The ship-based set offered a passive tactical sensor for the escort group commander that had a greater range than radar, out to 30 miles. Note that it did not provide range detail and that cross-bearings from two ships were not very accurate. This gave him the ability to send escorts down bearings to suppress and hopefully attack U-boats. It was a vital system and was used to great effect.
 
Americans got very lucky with the PBY.
I read of the first delivery of a PBY to the British.

After it landed a visiting reporter said it could not have flown very far because there was not enough oil over the engine cowlings.

When the Americans described the route they had taken the British were silent, because it was obvious to them the Americans were lying. No British aircraft could have flown that route.
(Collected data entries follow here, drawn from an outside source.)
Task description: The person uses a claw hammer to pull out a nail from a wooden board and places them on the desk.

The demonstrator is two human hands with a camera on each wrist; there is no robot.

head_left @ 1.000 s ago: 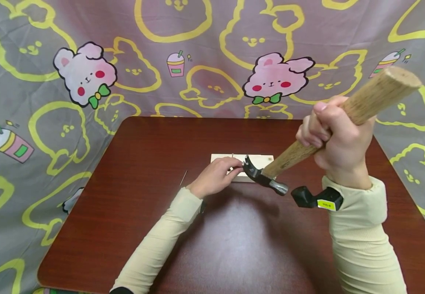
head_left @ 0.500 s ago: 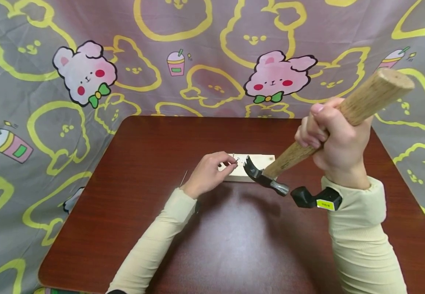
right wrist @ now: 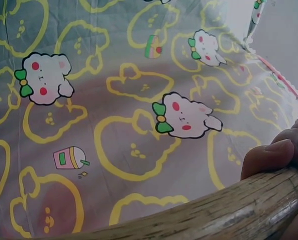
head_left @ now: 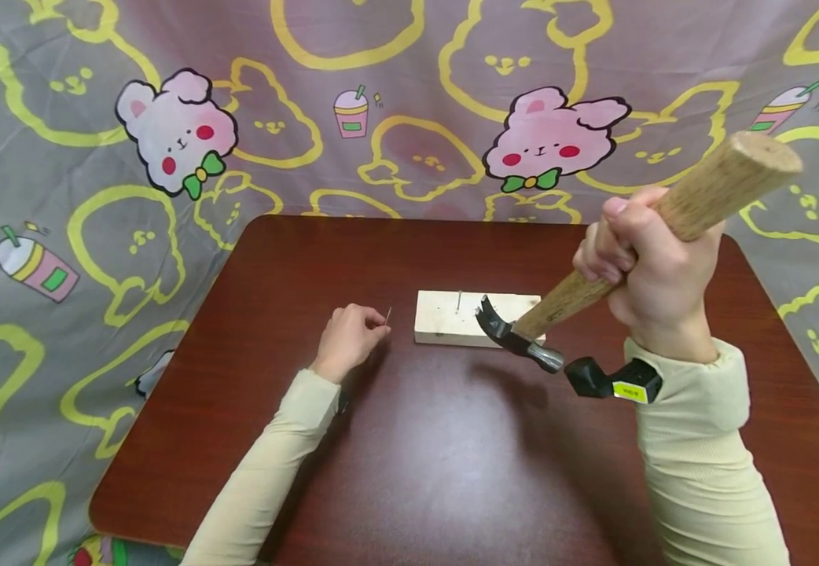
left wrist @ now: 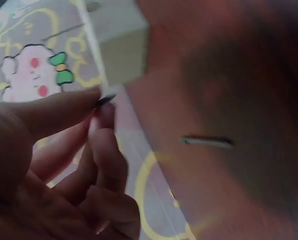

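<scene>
My left hand (head_left: 350, 343) pinches a thin nail (head_left: 388, 316) between thumb and fingers, left of the board and apart from it. In the left wrist view only a short dark end of this nail (left wrist: 107, 99) shows past the fingertips. A pale wooden board (head_left: 438, 321) lies flat on the table, and one nail (head_left: 460, 299) stands upright in it. My right hand (head_left: 653, 271) grips the wooden handle of a claw hammer (head_left: 558, 310). The hammer's head hangs in front of the board's right part and hides some of it. In the right wrist view the handle (right wrist: 213, 215) crosses the bottom.
Another nail (left wrist: 207, 142) lies loose on the dark red table (left wrist: 163, 110); the head view does not show it. A patterned cloth (head_left: 409, 94) hangs behind the table and along its sides.
My left hand has drawn back leftward from the board with the nail pinched in its fingers, uncovering the board's left part. The right hand and hammer have barely moved.
</scene>
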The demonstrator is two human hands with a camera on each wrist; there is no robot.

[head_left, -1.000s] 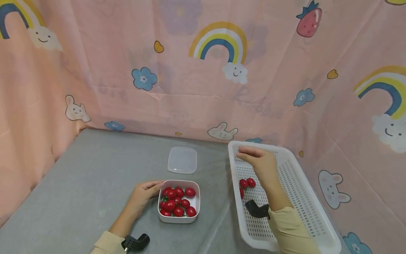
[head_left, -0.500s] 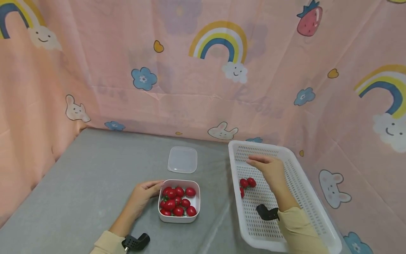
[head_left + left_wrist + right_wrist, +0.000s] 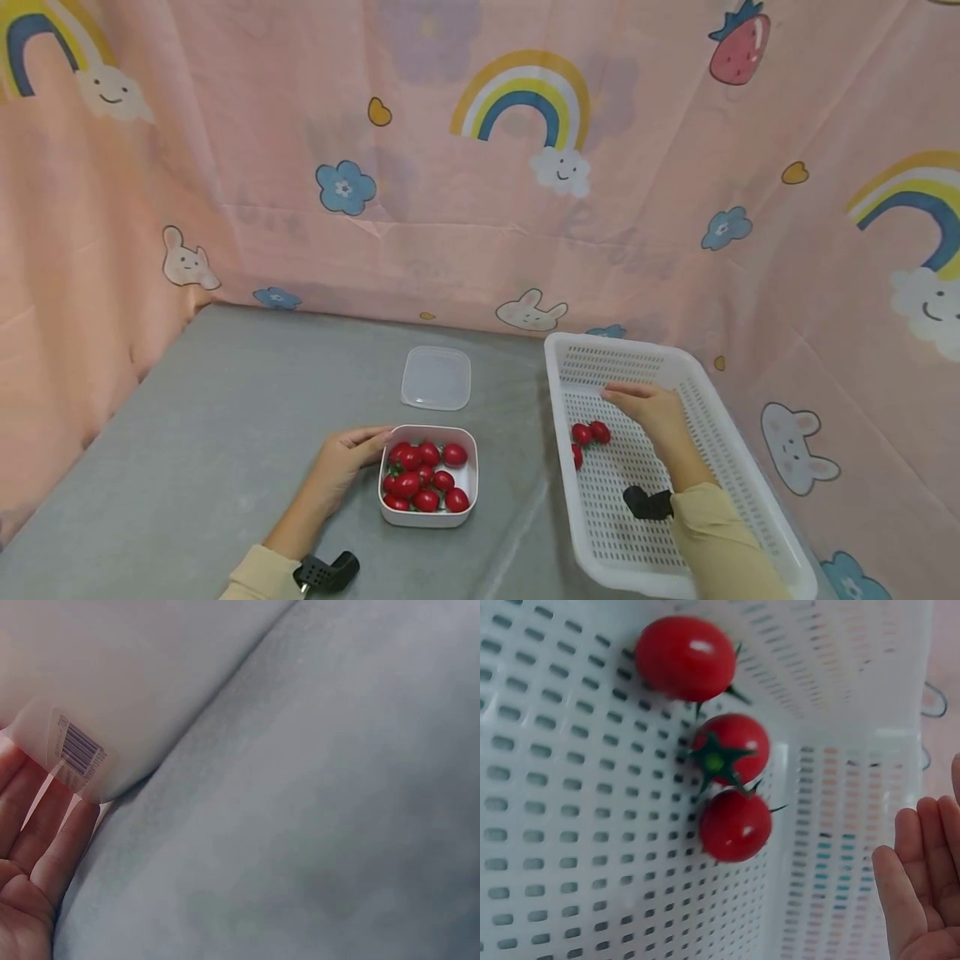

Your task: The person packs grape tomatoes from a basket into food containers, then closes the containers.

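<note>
In the head view, my left hand [image 3: 342, 463] rests against the left back corner of a small white container [image 3: 429, 519]. The left wrist view shows its fairly straight fingers [image 3: 56, 847] touching the outer wall, near a barcode label [image 3: 80, 750]. Several red cherry tomatoes [image 3: 425, 500] lie in the container. My right hand [image 3: 658, 421] hovers over the white perforated basket [image 3: 750, 492], its fingers extended and holding nothing. Below and left of it, three cherry tomatoes [image 3: 599, 432] lie by the basket's left wall. The right wrist view shows these tomatoes [image 3: 735, 825] with green stems.
A clear square lid [image 3: 437, 379] lies on the grey tabletop [image 3: 262, 400] behind the container. A pink patterned curtain [image 3: 420, 250] hangs along the back and sides. The basket's raised rim [image 3: 567, 500] stands between the container and the right hand.
My right hand has moved right and toward me, from the basket's far left rim to over its middle. The left hand, container and tomatoes keep their places.
</note>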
When the British asked about the range of the radios the Americans replied that they had been communicating with San Diego during final approach. This also was unbelievable.

The next day the Brits went up in the PBY, participated in another radio contact with San Diego, and saw that the engines did not leak much oil.

At Midway, though, the USN found out that "every type of Japanese aircraft could and did attack the PBY's" including Betty bombers flying out of Wake Island. And the USN noted that the USAAF B-17's were flying right over the IJN fleet, not ducking in and out of clouds like the PBY's. The result was the adoption of the PB4Y-1 and -2 and the PBY being used in areas where enemy air opposition was not likely to be encountered.